Ist zufrieden: Innensenatorin Iris Spranger

Soeren Stache/dpa

AFP | Nach dem mutmaßlich islamistischen Anschlag auf den Berliner Christopher Street Day (CSD) haben die Behörden die Sicherheitsmaßnahmen in Berlin verschärft. „Vier Gefährder tragen auf Antrag der Polizei nun Fußfesseln“, teilte Berlins Innensenatorin Iris Spranger (SPD) am Montag mit. „Zusätzlich wurde bei einer dieser Personen ein Unterbindungsgewahrsam verfügt.“ Zuerst hatte der Tagesspiegel berichtet.

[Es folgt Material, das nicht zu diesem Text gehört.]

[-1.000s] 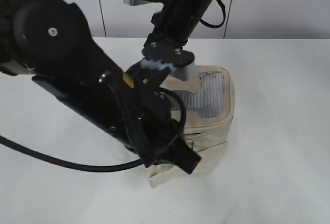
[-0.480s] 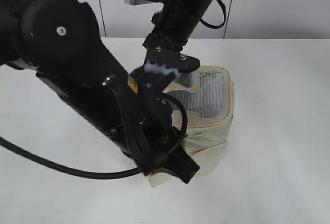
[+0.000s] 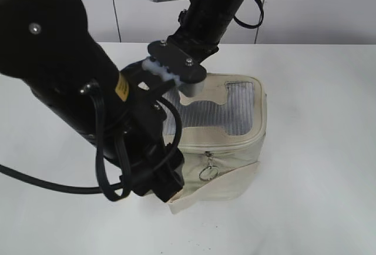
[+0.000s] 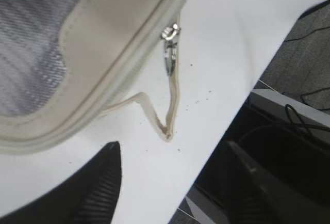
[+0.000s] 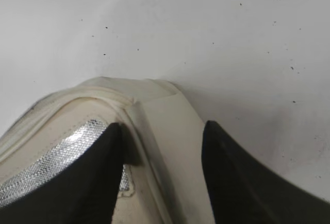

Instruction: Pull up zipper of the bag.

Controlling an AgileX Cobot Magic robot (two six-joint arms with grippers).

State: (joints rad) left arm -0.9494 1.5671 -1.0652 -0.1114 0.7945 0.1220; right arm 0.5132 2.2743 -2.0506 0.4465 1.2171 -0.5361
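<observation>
The cream bag (image 3: 226,143) stands mid-table with its grey mesh top up. The zipper (image 3: 235,145) runs along its top rim, and its silver pull with ring (image 3: 207,168) hangs on the front side. In the left wrist view the pull (image 4: 170,33) hangs off the bag (image 4: 98,43) beside the loose cream band (image 4: 166,123). My left gripper (image 4: 172,182) is open and empty over bare table, short of the pull. In the exterior view it (image 3: 157,185) sits at the bag's front left corner. My right gripper (image 5: 162,126) is open, its fingers astride the bag's top (image 5: 165,131). In the exterior view it (image 3: 187,89) is at the top's far left.
The white table (image 3: 317,196) surrounds the bag. Its edge shows in the left wrist view, with dark floor and cables (image 4: 294,126) beyond. A grey panelled wall (image 3: 135,8) stands behind the table.
My left arm has drawn back to the left and up, uncovering the bag's front and the zipper pull. My right gripper has shifted a little left on the bag's top.
</observation>
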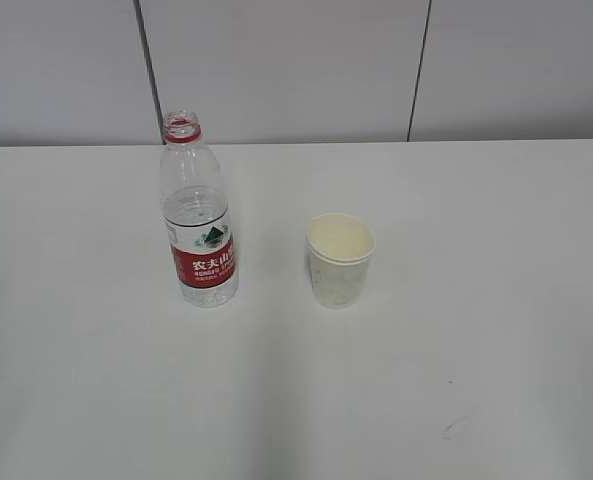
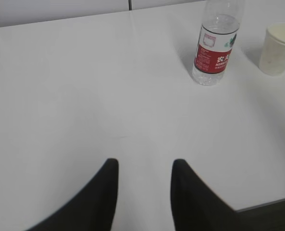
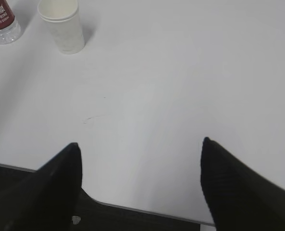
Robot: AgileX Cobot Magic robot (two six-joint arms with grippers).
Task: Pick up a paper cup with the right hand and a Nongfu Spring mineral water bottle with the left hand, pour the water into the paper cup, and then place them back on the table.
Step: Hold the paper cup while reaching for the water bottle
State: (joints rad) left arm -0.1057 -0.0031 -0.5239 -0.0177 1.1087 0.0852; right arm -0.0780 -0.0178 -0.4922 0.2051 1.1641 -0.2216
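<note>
Bottle (image 1: 198, 215) and paper cup (image 1: 340, 259) are shown upright on the white table (image 1: 496, 330), side by side but apart, with a clear strip of tabletop between them. In the exterior view the Nongfu Spring mineral water bottle is seen left of centre; its mouth is uncapped, a red ring encircles the neck, and a red-and-white label with a green mountain logo wraps the lower body. Water is visible inside, up to roughly the shoulder. The cup, about half the bottle's height, is placed to the right; its cream interior is seen from above and appears empty. A few small dark scuff marks (image 1: 454, 428) are noted on the near right of the table. Behind the table a pale panelled wall (image 1: 296, 60) is visible. Neither arm appears in the exterior view.

In the left wrist view the left gripper (image 2: 144, 166) is seen at the table's near edge, its two black fingers held apart with nothing between them; the bottle and cup lie well ahead, at upper right. In the right wrist view the right gripper (image 3: 140, 144) is shown with its fingers spread wide and empty, above the table's near edge; the cup and the bottle's base are seen far ahead at upper left.
</note>
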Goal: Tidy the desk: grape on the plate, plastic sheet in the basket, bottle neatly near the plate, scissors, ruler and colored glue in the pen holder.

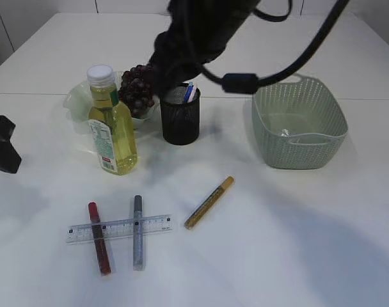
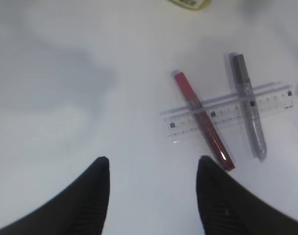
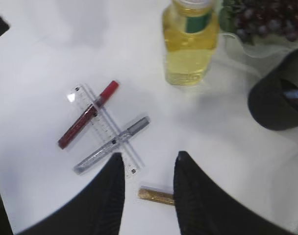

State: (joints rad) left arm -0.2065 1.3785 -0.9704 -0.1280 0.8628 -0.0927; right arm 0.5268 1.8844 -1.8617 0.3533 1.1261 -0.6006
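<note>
1. Ruler (image 1: 119, 228) lay flat near the front of the white table (image 1: 297, 243), with the red glue pen (image 1: 99, 238) and the silver glue pen (image 1: 137, 231) both crossing over it.
2. Just to the right of them, the gold glue pen (image 1: 209, 202) lay at a slant, apart from the ruler.
3. Behind these stood the bottle (image 1: 112, 125) of yellow liquid, upright, just in front of the clear plate (image 1: 74, 102).
4. The grapes (image 1: 137, 89) sat on that plate, beside the black mesh pen holder (image 1: 180, 117), which had something blue sticking out of it.
5. The green basket (image 1: 299, 123) stood to the right, well apart from the pens; a small pale item lay inside, too small to make out.
6. My left gripper (image 2: 153, 169) hung over bare table with its jaws spread and nothing between them, the red pen's tip near one finger.
7. My right gripper (image 3: 149, 164) was likewise parted and empty, hovering above the gold pen and the end of the ruler.
</note>
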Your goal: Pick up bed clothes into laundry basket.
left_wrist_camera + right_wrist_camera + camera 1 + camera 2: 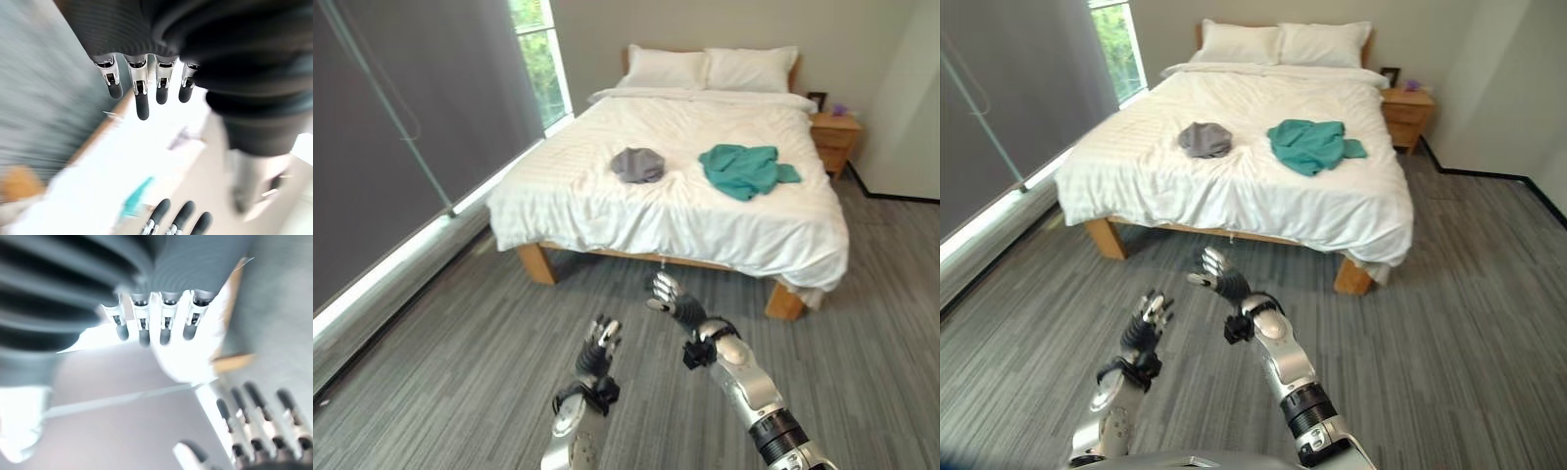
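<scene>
Both hands loose, left hand [600, 345], right hand [668, 293], teal garment [742, 168] on bed [607, 211]

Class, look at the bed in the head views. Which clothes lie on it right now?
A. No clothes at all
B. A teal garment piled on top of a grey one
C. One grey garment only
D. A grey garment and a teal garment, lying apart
D: the grey garment lies bunched near the middle of the bed, and the teal garment lies beside it with bare white sheet between them.
</scene>
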Motion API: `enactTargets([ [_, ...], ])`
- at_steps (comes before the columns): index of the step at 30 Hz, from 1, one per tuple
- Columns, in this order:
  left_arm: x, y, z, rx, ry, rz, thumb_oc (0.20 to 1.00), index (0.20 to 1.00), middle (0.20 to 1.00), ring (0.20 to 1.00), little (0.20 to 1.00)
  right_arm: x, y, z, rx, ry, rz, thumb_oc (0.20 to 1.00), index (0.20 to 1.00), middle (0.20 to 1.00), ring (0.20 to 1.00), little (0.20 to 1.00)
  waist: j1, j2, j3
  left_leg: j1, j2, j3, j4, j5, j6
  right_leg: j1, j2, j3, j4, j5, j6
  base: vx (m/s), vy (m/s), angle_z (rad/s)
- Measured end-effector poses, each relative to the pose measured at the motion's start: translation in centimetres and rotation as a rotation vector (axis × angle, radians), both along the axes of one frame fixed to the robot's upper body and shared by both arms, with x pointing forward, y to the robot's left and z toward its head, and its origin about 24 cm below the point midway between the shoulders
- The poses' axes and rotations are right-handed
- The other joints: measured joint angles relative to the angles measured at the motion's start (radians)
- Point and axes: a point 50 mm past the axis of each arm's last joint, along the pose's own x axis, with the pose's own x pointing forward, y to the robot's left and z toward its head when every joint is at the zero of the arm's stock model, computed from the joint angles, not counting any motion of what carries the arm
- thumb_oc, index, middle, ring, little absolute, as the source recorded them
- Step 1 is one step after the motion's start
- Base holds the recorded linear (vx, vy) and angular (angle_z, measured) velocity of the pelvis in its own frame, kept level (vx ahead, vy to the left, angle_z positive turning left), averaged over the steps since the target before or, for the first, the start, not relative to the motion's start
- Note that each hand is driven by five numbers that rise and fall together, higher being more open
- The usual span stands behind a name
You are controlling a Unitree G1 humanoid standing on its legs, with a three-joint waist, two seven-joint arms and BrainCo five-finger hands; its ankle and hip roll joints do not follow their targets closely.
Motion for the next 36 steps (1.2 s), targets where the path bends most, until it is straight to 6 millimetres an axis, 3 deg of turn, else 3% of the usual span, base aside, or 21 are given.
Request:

Nach dem Anschlag in Berlin, bei dem eine Frau getötet und 31 weitere Menschen verletzt wurden, waren Forderungen nach Konsequenzen laut geworden. Der mutmaßliche 21-jährige Attentäter war als Gefährder eingestuft, befand sich aber auf freiem Fuß. Laut Tagesspiegel handelt es sich bei den Gefährdern, die jetzt 30 Tage lang Fußfessel tragen müssen, um drei Männer und eine Frau.